> _What needs to be done_
Every line of the material below needs to be copied exactly; omit the pictures.

> _Collected material_
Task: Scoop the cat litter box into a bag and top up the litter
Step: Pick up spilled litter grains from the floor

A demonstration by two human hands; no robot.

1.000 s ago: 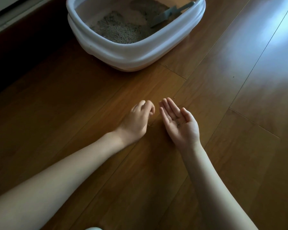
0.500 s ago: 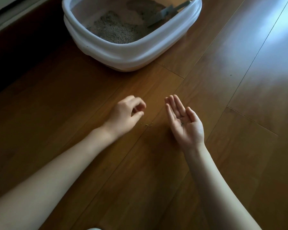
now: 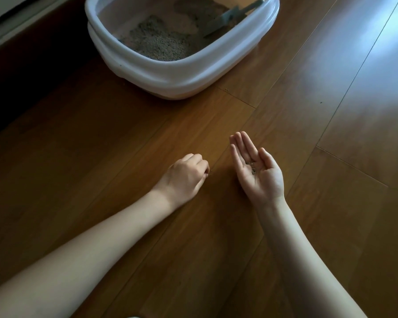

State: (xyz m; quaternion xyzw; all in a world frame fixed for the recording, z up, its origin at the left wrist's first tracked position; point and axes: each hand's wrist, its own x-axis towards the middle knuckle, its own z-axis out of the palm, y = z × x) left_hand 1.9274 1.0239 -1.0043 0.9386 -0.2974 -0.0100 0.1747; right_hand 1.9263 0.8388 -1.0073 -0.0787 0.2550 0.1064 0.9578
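The right hand (image 3: 256, 172) lies palm up, fingers straight, with a few grains (image 3: 253, 168) on it. The left hand (image 3: 184, 176) is knuckles-up on the floor (image 3: 331, 203), fingers curled; whether they pinch anything is hidden. The box (image 3: 182, 72), cut off at top, holds litter (image 3: 161, 44) and a scoop (image 3: 230, 18).

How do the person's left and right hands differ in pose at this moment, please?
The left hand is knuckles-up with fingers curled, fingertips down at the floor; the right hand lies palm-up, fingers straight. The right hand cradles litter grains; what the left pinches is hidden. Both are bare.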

> _Task output_
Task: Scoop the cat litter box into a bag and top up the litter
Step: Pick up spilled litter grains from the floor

A demonstration by two human hands; no robot.

1.000 s ago: 
0.500 s ago: 
now: 

State: (xyz m; quaternion xyzw; all in a world frame fixed for the recording, z up, its origin at the left wrist's first tracked position; point and axes: each hand's wrist, its own x-axis towards the middle knuckle, its own z-axis out of the palm, y = z × x) left_hand 1.9274 1.0239 -1.0043 0.9386 -0.2974 -0.0100 0.1747; right_hand 1.9263 0.8388 -1.0073 -0.0787 0.2550 0.1064 0.9578
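The right hand (image 3: 256, 172) lies palm up, fingers straight, with a few grains (image 3: 253, 168) on it. The left hand (image 3: 184, 176) is knuckles-up on the floor (image 3: 331, 203), fingers curled; whether they pinch anything is hidden. The box (image 3: 182, 72), cut off at top, holds litter (image 3: 161, 44) and a scoop (image 3: 230, 18).

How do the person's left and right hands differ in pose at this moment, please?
The left hand is knuckles-up with fingers curled, fingertips down at the floor; the right hand lies palm-up, fingers straight. The right hand cradles litter grains; what the left pinches is hidden. Both are bare.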

With this, there is nothing more to the exercise.